Feature SelectionWith Multi Layer Perceptron Using Approximate L0-norm and Redundancy Control

Abstract

In this thesis, we develop three new methods for feature selection with Multi Layer Perceptron(MLP) neural networks. In each method, we use a two-step approach. First, we train a MLP network for a given dataset. Second, we introduce feature selector variables and form an optimization problem based on some penalty on these feature selector variables and some measure of redundancy. Then, we optimize the problem using gradient descent method to find nearly optimal values of the feature selector variables while keeping the weights of the MLP networks fixed. First method, which we call Feature Selection with MLP using Approximate L0-norm and Global Redundancy Control (FSMLP-AL-GRC) uses penalty based on an approximate L0-norm and global redundancy, i.e., redundancy that is calculated with features values, without considering the class information.
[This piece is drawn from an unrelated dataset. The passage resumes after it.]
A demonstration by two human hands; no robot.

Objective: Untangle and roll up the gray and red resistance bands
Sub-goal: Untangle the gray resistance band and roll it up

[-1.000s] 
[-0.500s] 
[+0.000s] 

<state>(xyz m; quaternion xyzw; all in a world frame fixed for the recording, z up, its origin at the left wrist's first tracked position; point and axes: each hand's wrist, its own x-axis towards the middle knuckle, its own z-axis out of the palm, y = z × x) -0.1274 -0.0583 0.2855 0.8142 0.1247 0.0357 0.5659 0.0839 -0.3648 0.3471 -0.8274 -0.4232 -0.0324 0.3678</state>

For second method, we first define a new redundancy measure that uses class label information while calculating redundancy, we call it class-level redundancy. This method make use of class level redundancy measure along with an approximate L0-norm based penalty. We call it Feature Selection with MLP using Approximate L0-norm and Class-level Redundancy Control (FSMLP-AL-CRC). Last method is a variant of method two. Here, we replace each feature selector variable with some non-linear bounded function that always lies between 0 and 1, this function act as feature attenuating gates. We call this method Gated Feature Selection with MLP using Class-level Redundancy Control (Gated-FSMLP-CRC). We test these methods experimentally on different data sets. We also present results on Sonar data using method Gated-FSMLP-CRC without keeping the weights of MLP fixed during the learning process.